Elegir no siempre es un ejercicio democrático en el que uno ejerce su libertad. A determinadas horas, por ejemplo, los que no tienen la suerte de contar con televisión por cable pueden escoger entre los programas que hay en los siete canales de señal abierta que ofrecen lo mismo: contenidos de pobrísima calidad que hacen de la elección una farsa. Tampoco nos sentimos muy libres cuando tenemos que escoger en las segundas vueltas electorales entre dos candidatos a la presidencia que no llenan nuestras expectativas. La sensación de que uno está preso de las posibilidades (“es lo que hay” dirían los españoles) transforma la elección en una imposición. En países con grandes desigualdades como el nuestro, hay elecciones, como acudir al centro de salud de tu preferencia, u otorgarle a tu hijo una educación de calidad, que está reservada para algunos y en lugar de ser un rasgo de libertad, son factores de la más profunda injusticia e inequidad.
No todo el que elige es libre. No toda elección es democrática.

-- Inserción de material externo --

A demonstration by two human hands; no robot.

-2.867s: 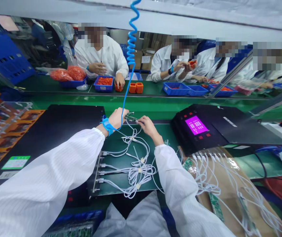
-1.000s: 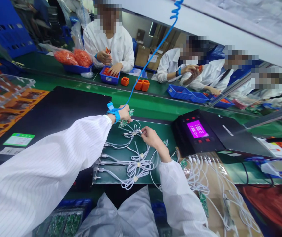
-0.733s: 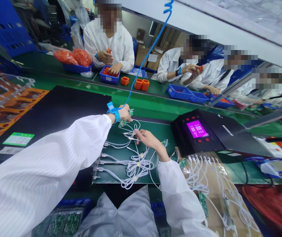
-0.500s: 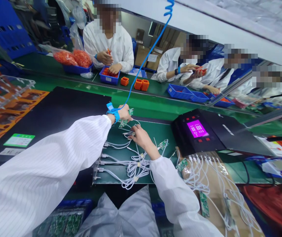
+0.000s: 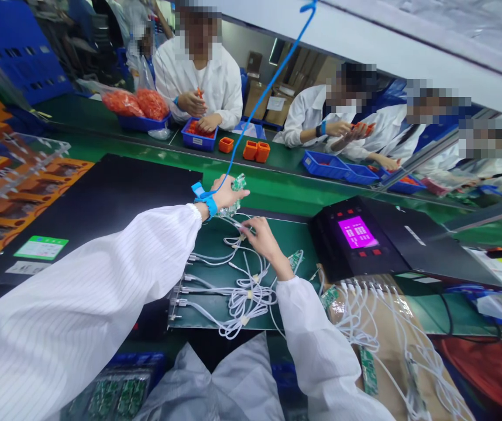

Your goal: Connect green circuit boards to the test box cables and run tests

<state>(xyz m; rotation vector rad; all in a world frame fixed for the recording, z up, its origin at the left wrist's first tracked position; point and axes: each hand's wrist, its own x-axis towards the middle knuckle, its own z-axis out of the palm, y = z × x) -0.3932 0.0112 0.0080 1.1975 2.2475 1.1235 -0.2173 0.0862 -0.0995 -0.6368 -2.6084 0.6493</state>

Partiendo de este principio sería interesante analizar el derecho al voto preferencial del que gozamos los peruanos desde el año 1979: el voto preferencial se concibió como una manera de otorgarle a los ciudadanos el poder de elegir al candidato de su preferencia y no al que decidieran las cúpulas partidarias. Así, si en la lista al Congreso del partido X, mi candidato preferido estaba en el puesto 128 en lugar de en el puesto 1, gracias a este ejercicio podía imponer mi voluntad sobre las argollas partidarias. ¿Suena bien, no? Sí, y en su momento parecía una buena idea. Sin embargo, ya han pasado más de treinta años desde que hacemos uso de este derecho y los resultados son nefastos: cada vez entran personas menos valiosas al Congreso. Cada año las denuncias de corrupción se multiplican.
¿Qué ha pasado? ¿Usamos el voto preferencial para llevar delincuentes al Congreso? Sí y no. Lo que ocurre actualmente cuando hacemos uso de nuestro voto preferencial es similar a lo que pasa en horas punta en la oferta de TV de señal abierta: las posibilidades de elección se reducen a escasas opciones de calidad versus una avalancha de opciones mediocres. Desde que los partidos políticos dejaron de confeccionar sus listas con criterios mínimamente partidarios (aunque fueran argolleros) y los reemplazaron por criterios netamente mercantilistas (ofrecerle los mejores puestos a los que aportan más dinero) el Congreso se llenó de personajes sin ningún compromiso con la vida política ni con los intereses comunes, dispuestos a cobrarse la inversión hecha en campaña para comprar su curul.
Como resultado de esto, ya vamos más de treinta años jugando a elegir de un menú cada vez más caro, donde las porciones son más mezquinas. Sin embargo, en el Congreso un tema fundamental como este ni siquiera se somete a discusión en el pleno. Pero las cosas siempre pueden cambiar: sería un rasgo de madurez y de reivindicación con la población que los hijos de este sistema perverso se atrevan a eliminar el voto preferencial y a fortalecer las elecciones internas de los partidos políticos. Sería un milagro, en realidad, que solo lo sometieran a discusión. Veremos si se atreven.